--- START ---
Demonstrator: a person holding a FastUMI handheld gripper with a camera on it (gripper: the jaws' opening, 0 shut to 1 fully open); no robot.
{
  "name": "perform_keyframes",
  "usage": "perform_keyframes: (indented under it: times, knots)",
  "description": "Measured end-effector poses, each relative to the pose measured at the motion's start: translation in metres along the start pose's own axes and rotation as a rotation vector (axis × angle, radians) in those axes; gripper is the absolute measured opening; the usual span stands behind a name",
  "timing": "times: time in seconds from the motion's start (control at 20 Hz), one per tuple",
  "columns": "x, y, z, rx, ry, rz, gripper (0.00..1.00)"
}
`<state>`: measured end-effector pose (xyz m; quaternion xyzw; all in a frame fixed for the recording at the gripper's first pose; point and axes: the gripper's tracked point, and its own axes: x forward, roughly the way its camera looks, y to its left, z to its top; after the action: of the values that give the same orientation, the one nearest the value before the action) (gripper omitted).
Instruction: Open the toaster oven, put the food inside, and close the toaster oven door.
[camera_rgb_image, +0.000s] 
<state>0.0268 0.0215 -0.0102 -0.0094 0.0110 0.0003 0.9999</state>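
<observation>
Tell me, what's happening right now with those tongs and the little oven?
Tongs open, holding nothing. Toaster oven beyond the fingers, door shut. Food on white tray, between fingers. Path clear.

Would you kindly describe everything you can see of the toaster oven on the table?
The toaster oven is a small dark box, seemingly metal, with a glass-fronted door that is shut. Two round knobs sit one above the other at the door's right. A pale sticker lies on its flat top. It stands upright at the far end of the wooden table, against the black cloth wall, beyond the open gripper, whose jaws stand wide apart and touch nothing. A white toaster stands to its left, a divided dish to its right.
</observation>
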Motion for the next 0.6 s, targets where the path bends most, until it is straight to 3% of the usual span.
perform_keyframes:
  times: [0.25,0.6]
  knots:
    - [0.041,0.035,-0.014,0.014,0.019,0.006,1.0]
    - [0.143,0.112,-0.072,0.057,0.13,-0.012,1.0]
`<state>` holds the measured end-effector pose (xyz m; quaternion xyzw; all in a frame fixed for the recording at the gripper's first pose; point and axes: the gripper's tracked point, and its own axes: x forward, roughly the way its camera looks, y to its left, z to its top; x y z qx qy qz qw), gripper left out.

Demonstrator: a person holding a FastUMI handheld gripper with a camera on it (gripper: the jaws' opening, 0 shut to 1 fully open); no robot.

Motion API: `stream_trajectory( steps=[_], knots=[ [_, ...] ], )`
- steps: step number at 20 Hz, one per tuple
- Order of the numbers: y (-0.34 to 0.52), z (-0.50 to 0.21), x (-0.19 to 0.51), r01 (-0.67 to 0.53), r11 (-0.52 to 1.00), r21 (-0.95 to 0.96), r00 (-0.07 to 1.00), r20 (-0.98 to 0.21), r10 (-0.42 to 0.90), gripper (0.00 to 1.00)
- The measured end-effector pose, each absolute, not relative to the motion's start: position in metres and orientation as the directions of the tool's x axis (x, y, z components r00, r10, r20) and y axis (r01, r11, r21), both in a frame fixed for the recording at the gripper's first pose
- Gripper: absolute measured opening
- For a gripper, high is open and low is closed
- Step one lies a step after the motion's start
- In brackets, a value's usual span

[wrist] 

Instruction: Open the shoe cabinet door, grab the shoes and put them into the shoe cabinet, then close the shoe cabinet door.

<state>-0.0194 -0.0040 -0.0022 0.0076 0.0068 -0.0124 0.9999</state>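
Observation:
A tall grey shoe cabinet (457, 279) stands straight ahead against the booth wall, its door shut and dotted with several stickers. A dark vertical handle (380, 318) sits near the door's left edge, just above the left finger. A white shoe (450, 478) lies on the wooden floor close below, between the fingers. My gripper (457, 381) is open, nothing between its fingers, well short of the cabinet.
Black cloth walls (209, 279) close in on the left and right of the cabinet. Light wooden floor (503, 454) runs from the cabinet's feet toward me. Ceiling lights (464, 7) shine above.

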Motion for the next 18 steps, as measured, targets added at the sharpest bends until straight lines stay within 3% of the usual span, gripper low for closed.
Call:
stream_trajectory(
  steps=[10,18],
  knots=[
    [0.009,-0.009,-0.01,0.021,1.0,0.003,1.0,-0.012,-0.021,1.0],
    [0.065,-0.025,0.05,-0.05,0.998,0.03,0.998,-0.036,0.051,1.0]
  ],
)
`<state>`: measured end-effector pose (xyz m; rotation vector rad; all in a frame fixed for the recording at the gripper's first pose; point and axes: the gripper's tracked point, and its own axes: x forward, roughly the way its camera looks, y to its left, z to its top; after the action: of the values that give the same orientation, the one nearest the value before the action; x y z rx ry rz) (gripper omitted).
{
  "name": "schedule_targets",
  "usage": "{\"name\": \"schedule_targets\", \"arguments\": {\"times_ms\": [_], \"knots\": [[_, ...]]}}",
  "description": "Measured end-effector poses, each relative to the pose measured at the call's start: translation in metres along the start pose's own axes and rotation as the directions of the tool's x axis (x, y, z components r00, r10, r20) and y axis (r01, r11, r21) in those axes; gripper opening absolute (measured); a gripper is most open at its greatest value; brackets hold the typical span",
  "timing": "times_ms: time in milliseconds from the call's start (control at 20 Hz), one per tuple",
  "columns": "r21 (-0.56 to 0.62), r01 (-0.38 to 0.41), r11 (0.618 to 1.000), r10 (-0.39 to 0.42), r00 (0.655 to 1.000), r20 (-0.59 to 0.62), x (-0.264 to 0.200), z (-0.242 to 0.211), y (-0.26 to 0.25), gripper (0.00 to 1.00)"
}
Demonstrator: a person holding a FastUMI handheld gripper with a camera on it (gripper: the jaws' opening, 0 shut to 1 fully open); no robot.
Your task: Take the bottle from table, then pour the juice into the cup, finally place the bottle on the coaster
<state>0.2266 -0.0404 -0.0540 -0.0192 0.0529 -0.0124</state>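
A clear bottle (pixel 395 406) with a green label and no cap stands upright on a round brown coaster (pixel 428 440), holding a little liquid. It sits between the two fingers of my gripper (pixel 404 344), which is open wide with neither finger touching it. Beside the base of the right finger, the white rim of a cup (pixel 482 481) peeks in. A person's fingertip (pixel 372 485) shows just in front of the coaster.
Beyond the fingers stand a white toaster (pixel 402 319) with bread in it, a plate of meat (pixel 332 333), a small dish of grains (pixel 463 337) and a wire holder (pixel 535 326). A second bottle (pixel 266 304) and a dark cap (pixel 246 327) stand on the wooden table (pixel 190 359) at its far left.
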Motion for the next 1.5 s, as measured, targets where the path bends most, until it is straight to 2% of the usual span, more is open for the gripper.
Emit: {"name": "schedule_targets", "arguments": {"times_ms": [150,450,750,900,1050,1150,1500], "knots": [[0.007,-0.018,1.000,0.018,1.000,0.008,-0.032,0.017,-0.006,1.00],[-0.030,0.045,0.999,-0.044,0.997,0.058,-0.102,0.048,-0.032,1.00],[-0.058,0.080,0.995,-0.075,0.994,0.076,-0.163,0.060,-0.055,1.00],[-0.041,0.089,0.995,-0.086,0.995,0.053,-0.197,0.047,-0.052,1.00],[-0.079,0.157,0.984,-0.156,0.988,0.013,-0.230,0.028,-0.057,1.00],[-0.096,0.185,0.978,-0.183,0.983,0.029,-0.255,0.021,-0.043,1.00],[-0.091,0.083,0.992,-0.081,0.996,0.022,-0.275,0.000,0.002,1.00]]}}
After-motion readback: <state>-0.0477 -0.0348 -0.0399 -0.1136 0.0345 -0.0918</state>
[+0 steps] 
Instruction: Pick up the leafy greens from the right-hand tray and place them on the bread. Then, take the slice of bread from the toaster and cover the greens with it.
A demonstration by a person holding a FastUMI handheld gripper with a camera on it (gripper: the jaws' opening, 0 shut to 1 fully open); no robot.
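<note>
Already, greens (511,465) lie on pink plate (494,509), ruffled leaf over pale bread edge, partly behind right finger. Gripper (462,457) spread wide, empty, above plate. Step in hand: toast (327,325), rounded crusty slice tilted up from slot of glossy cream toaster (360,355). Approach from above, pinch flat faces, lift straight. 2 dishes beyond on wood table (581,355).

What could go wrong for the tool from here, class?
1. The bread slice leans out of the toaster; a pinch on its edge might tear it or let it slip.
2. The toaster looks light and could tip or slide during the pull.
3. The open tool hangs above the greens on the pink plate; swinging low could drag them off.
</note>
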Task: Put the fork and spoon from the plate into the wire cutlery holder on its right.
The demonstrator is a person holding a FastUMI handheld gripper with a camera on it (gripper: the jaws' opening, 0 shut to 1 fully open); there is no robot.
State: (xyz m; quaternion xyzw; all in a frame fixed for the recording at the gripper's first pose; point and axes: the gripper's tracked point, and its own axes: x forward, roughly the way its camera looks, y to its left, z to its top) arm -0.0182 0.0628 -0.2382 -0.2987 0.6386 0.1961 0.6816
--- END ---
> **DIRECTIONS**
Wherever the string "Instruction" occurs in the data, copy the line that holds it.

> **RESPONSE TO THE TASK**
Instruction: Open the toaster oven, put the food inside, and close the toaster oven door.
Instruction: Open the shoe cabinet door, grab the shoes and put them into the shoe cabinet, then close the shoe cabinet door.
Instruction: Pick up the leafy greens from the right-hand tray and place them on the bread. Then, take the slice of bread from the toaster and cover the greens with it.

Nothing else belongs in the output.